Wan't it just recently that a police officer was castigated for asking women to not dress like sluts so that there would be less opportunity for violence against them? Some women even organised a "slut-walk" IIRC.

I know I may be in the minority here, but I fully agree with that cop's sentiment and his choice of words. If you don't want me to look or leer, don't put it on display then.

Cheers


----------



## Sonal (Oct 2, 2003)

tilt said:


> Wan't it just recently that a police officer was castigated for asking women to not dress like sluts so that there would be less opportunity for violence against them? Some women even organised a "slut-walk" IIRC.


Yeah, totally missing the point of the event, as well as the extremely faulty reasoning behind the lie "there would be less violence against women if they didn't dress like sluts."


----------



## Max (Sep 26, 2002)

Agreed with Sonal.
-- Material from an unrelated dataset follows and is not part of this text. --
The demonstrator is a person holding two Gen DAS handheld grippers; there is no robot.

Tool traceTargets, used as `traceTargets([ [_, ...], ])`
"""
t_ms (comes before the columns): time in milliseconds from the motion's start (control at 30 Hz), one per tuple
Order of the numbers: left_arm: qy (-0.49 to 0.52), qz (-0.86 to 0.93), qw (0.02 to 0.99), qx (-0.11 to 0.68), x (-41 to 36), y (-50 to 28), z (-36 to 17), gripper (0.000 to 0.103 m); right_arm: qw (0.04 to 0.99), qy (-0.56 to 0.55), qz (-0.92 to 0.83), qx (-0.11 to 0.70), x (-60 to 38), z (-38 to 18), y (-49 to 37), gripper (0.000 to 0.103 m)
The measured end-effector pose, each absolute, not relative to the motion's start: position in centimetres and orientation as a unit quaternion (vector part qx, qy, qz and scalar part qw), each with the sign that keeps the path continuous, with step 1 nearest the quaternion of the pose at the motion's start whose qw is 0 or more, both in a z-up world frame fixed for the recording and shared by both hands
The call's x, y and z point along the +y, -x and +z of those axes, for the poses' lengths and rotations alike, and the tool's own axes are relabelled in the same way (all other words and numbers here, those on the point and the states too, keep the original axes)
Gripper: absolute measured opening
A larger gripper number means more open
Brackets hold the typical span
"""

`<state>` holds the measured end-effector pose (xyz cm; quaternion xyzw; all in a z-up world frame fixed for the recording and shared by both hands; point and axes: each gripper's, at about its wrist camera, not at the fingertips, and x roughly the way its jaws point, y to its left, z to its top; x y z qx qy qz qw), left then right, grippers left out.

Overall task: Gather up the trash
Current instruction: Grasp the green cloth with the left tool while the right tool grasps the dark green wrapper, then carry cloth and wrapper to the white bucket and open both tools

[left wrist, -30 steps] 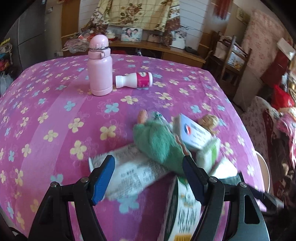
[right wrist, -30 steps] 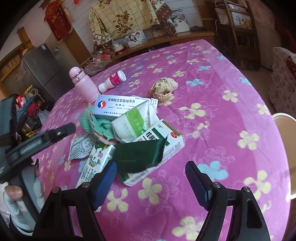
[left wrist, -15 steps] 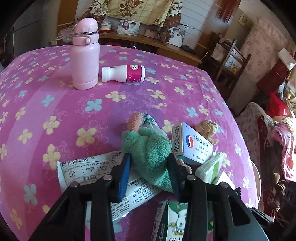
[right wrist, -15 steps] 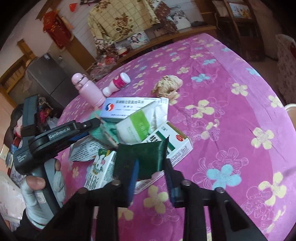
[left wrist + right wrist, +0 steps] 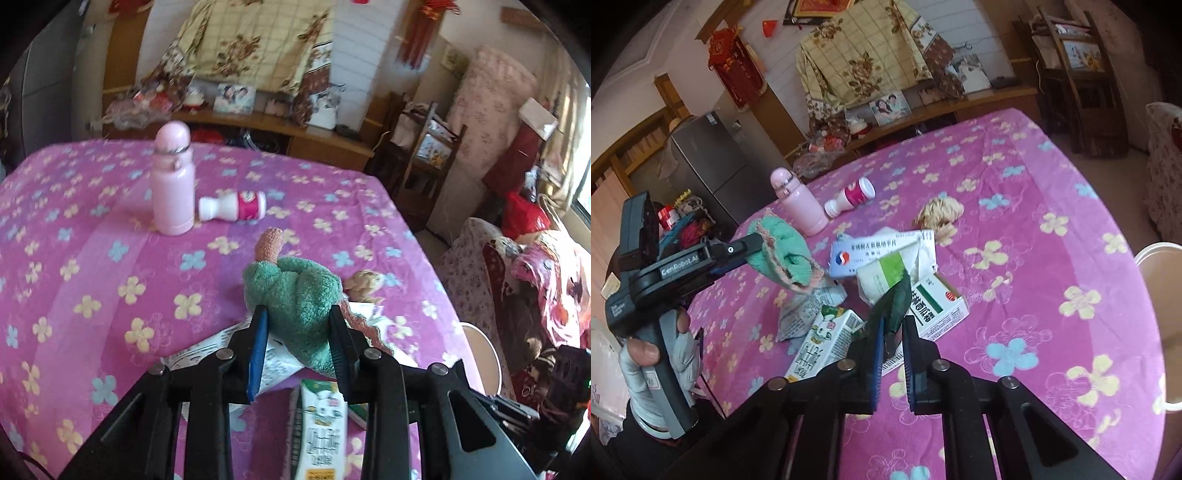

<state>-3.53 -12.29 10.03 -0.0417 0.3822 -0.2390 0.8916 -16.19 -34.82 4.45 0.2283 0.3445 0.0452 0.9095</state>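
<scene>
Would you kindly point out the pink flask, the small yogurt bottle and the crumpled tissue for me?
pink flask (image 5: 173,192), left wrist view, middle of its upright body.
small yogurt bottle (image 5: 236,207), left wrist view, its side as it lies flat.
crumpled tissue (image 5: 940,215), right wrist view, centre of the wad.

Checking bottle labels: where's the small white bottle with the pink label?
In the left wrist view, small white bottle lies on its side on the tablecloth, just right of the upright pink flask.
</scene>
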Motion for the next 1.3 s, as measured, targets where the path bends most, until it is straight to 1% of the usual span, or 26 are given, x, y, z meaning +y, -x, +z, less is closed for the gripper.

A woman displaying her beauty should never be an invitation to be bullied or raped.

On the other hand, I believe het men are hard-wired to look. So if a woman is going to display her curvaceous attributes, you can't really expect guys _not_ to at least steal a glance. That's a far cry from a leer, much less a sleazy come-on or angry reproach from someone.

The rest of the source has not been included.